### Task instructions
Write down the whole listing below again without changing a word.
*** Begin section ***
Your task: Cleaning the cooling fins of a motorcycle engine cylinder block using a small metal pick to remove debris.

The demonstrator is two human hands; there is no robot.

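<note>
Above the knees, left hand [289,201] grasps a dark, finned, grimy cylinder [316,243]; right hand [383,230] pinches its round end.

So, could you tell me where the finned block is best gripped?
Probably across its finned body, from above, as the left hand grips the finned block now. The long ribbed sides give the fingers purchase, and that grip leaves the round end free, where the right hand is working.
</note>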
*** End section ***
### Output of the exercise
Your task: Cleaning the cooling fins of a motorcycle engine cylinder block using a small metal pick to remove debris.

The demonstrator is two human hands; there is no robot.

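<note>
Above the knees, left hand [289,201] grasps a dark, finned, grimy cylinder [316,243]; right hand [383,230] pinches its round end.

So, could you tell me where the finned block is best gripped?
Probably across its finned body, from above, as the left hand grips the finned block now. The long ribbed sides give the fingers purchase, and that grip leaves the round end free, where the right hand is working.
</note>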

There is nothing further to this exercise.